Collected material
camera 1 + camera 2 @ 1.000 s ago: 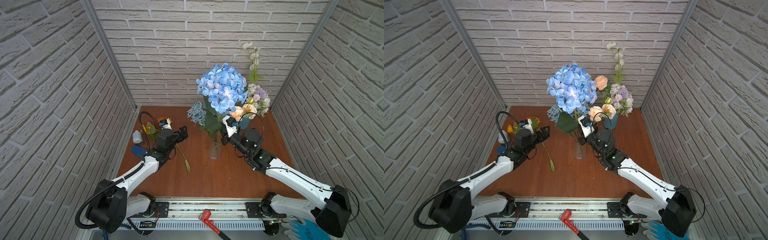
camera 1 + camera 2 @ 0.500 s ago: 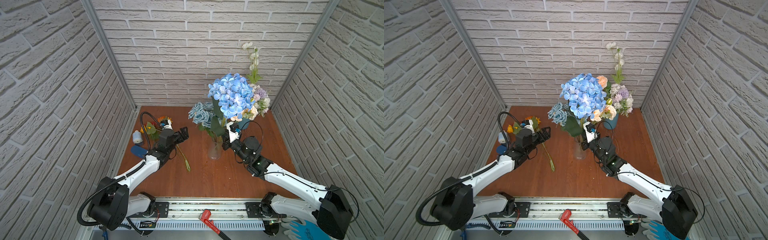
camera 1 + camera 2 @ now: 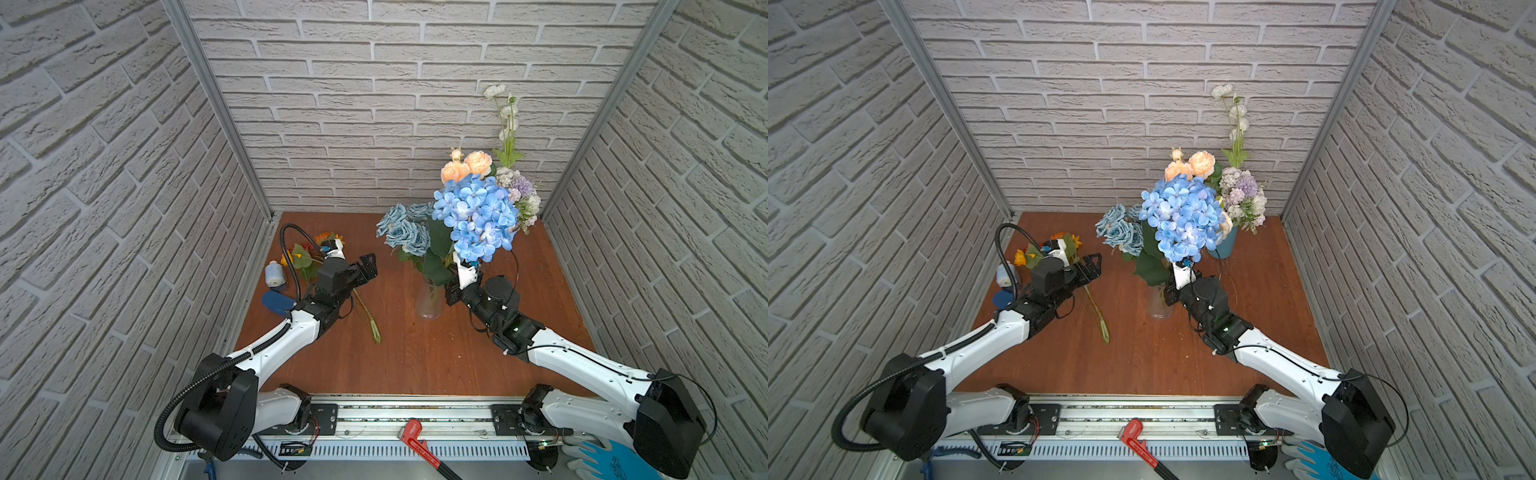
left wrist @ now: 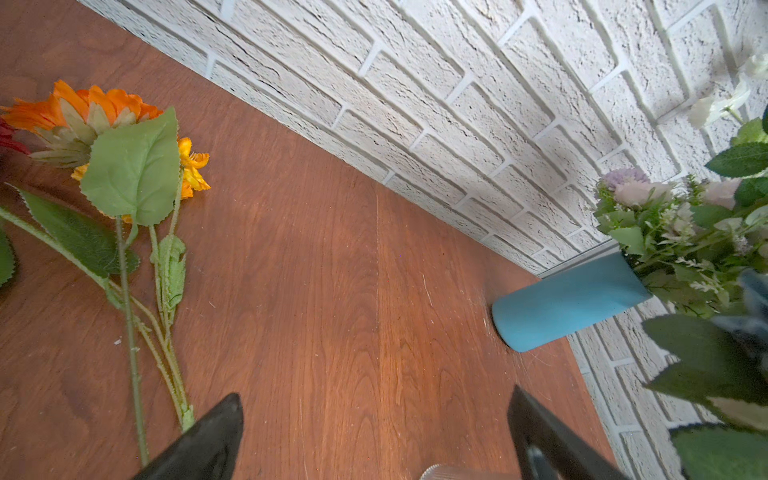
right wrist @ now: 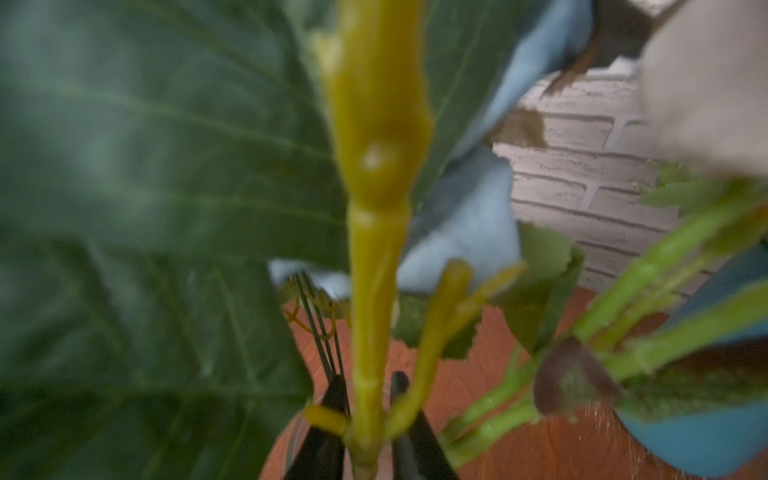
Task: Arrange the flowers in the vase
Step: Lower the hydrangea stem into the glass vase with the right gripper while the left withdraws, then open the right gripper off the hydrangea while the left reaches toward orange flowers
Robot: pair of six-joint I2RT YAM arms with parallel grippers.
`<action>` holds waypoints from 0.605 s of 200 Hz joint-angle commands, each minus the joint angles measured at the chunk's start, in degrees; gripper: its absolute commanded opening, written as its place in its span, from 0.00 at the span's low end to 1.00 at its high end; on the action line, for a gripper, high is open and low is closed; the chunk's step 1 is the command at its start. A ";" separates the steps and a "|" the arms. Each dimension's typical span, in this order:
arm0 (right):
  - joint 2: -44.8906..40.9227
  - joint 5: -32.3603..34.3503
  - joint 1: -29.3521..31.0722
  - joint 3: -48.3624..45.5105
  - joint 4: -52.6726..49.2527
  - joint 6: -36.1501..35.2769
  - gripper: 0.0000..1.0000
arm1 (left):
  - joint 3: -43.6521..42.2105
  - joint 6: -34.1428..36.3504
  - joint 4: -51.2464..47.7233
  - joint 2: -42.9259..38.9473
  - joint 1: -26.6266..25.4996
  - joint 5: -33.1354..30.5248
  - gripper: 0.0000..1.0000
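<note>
A clear glass vase [image 3: 430, 301] [image 3: 1158, 303] stands mid-table and holds dusty-blue roses [image 3: 403, 232] and the blue hydrangea [image 3: 478, 220] [image 3: 1183, 220]. My right gripper [image 3: 451, 291] [image 5: 368, 395] is at the vase's rim. Its jaws are slightly parted on either side of the hydrangea's yellow-green stem [image 5: 374, 249], with a thin gap showing. My left gripper [image 3: 368, 266] [image 4: 374, 415] hovers wide open and holds nothing. Beside it, orange and red sunflowers [image 3: 307, 253] [image 4: 91, 112] lie flat on the table. Peach roses [image 3: 465, 166], lilac clusters [image 3: 519, 195] and white buds [image 3: 505, 112] stand behind in a blue vase [image 3: 1223, 245] [image 4: 569, 301].
Brick walls close in the wooden table [image 3: 415, 353] on three sides. A pale blue spool [image 3: 274, 274] and a dark blue object [image 3: 276, 303] lie by the left wall. At the front rail lie a red wrench [image 3: 415, 436] and a blue glove [image 3: 602, 457].
The hydrangea has swung right and sunk lower into the glass vase. My right gripper followed it down and its jaws have parted a little. The left arm has stayed put.
</note>
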 commanded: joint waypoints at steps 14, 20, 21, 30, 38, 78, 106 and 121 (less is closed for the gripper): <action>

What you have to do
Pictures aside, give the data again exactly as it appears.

Response
camera 1 + camera 2 @ 1.000 s ago: 
camera 1 + camera 2 @ 0.500 s ago: 
camera 1 + camera 2 @ now: 
left wrist @ now: 
right wrist @ now: 
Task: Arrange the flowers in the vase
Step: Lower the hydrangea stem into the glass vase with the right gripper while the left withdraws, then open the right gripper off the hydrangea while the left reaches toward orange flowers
Robot: pair of six-joint I2RT YAM arms with parallel grippers.
`<action>` holds waypoints from 0.605 s of 200 Hz joint-angle commands, each minus the joint angles measured at the chunk's start, in degrees; gripper: its absolute commanded opening, written as its place in its span, from 0.00 at the span's low end to 1.00 at its high end; on the action line, for a gripper, high is open and low is closed; the chunk's step 1 is the command at its start. A ";" separates the steps and a "|" the arms. Each dimension's typical span, in this order:
arm0 (right):
  - joint 2: -44.8906..40.9227
  - joint 5: -32.3603..34.3503
  - joint 1: -29.3521..31.0722
  - joint 3: -48.3624..45.5105
  - joint 4: -52.6726..49.2527
  - joint 6: -36.1501..35.2769
  - gripper: 0.0000..1.0000
arm1 (left):
  - joint 3: -43.6521..42.2105
  - joint 6: -34.1428..36.3504
  - joint 4: -51.2464..47.7233
  - joint 2: -42.9259..38.9473
  - joint 1: -26.6266..25.4996
  - joint 5: -33.1354..30.5248
  - gripper: 0.0000..1.0000
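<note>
A clear glass vase [image 3: 430, 301] [image 3: 1158, 303] stands mid-table and holds dusty-blue roses [image 3: 403, 232] and the blue hydrangea [image 3: 478, 220] [image 3: 1183, 220]. My right gripper [image 3: 451, 291] [image 5: 368, 395] is at the vase's rim. Its jaws are slightly parted on either side of the hydrangea's yellow-green stem [image 5: 374, 249], with a thin gap showing. My left gripper [image 3: 368, 266] [image 4: 374, 415] hovers wide open and holds nothing. Beside it, orange and red sunflowers [image 3: 307, 253] [image 4: 91, 112] lie flat on the table. Peach roses [image 3: 465, 166], lilac clusters [image 3: 519, 195] and white buds [image 3: 505, 112] stand behind in a blue vase [image 3: 1223, 245] [image 4: 569, 301].
Brick walls close in the wooden table [image 3: 415, 353] on three sides. A pale blue spool [image 3: 274, 274] and a dark blue object [image 3: 276, 303] lie by the left wall. At the front rail lie a red wrench [image 3: 415, 436] and a blue glove [image 3: 602, 457].
The hydrangea has swung right and sunk lower into the glass vase. My right gripper followed it down and its jaws have parted a little. The left arm has stayed put.
</note>
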 commanded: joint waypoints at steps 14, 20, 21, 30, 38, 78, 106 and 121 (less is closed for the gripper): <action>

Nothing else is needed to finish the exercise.